| Brief |
Reproduce the listing that follows, line for line.

Segment Start: Information shown

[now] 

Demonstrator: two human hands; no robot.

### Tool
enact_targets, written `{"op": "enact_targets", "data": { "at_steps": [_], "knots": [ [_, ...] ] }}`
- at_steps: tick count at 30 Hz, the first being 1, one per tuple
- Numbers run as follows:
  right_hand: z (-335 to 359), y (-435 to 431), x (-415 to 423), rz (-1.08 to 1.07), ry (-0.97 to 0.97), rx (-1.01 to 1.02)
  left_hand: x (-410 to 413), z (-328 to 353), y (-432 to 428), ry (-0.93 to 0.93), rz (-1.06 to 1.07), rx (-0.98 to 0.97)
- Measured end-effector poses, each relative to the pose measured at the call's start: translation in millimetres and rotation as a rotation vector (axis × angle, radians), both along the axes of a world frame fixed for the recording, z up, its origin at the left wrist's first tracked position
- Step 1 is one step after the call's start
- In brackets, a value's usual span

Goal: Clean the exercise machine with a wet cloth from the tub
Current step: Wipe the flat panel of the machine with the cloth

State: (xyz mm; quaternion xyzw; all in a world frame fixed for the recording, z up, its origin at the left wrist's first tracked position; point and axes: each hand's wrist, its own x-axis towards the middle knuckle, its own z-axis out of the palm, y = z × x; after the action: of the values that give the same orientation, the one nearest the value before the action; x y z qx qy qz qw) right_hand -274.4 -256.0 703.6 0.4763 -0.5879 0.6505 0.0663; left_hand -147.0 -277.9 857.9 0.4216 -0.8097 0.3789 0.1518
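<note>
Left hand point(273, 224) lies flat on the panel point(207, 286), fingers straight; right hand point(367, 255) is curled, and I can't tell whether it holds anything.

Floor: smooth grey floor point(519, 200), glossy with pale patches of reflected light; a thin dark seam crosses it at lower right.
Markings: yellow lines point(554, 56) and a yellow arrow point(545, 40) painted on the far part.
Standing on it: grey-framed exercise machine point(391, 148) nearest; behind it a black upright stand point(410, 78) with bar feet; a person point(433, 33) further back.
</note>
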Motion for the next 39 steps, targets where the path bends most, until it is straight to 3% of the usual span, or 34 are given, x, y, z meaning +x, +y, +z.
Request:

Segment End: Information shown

| Exercise result |
[now] 

Demonstrator: two human hands; no robot.

### Tool
enact_targets, written `{"op": "enact_targets", "data": { "at_steps": [_], "knots": [ [_, ...] ] }}`
- at_steps: tick count at 30 Hz, the first being 1, one per tuple
- Numbers run as follows:
  right_hand: z (-335 to 359), y (-435 to 431), x (-415 to 423), rz (-1.08 to 1.07), ry (-0.97 to 0.97), rx (-1.01 to 1.02)
  left_hand: x (-410 to 413), z (-328 to 353), y (-432 to 428), ry (-0.93 to 0.93), rz (-1.06 to 1.07), rx (-0.98 to 0.97)
- Measured end-effector poses, each relative to the pose measured at the call's start: translation in millimetres and rotation as a rotation vector (axis × angle, radians), both along the axes of a world frame fixed for the recording, z up, its origin at the left wrist's first tracked position
- Step 1 is one step after the call's start
- In brackets, a value's usual span

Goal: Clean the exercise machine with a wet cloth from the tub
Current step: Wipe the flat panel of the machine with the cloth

State: (xyz mm; quaternion xyzw; all in a world frame fixed for the recording, z up, its origin at the left wrist's first tracked position; point and axes: each hand's wrist, its own x-axis towards the middle knuckle, its own z-axis out of the palm, y = z × x; after the action: of the values that give the same orientation, the one nearest the value before the action; x y z qx qy qz qw) right_hand -274.4 -256.0 703.6 0.4763 -0.5879 0.6505 0.0663; left_hand -147.0 -277.9 857.9 0.4216 -0.8097 0.3789 0.1518
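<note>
Left hand point(273, 224) lies flat on the panel point(207, 286), fingers straight; right hand point(367, 255) is curled, and I can't tell whether it holds anything.

Floor: smooth grey floor point(519, 200), glossy with pale patches of reflected light; a thin dark seam crosses it at lower right.
Markings: yellow lines point(554, 56) and a yellow arrow point(545, 40) painted on the far part.
Standing on it: grey-framed exercise machine point(391, 148) nearest; behind it a black upright stand point(410, 78) with bar feet; a person point(433, 33) further back.
</note>
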Motion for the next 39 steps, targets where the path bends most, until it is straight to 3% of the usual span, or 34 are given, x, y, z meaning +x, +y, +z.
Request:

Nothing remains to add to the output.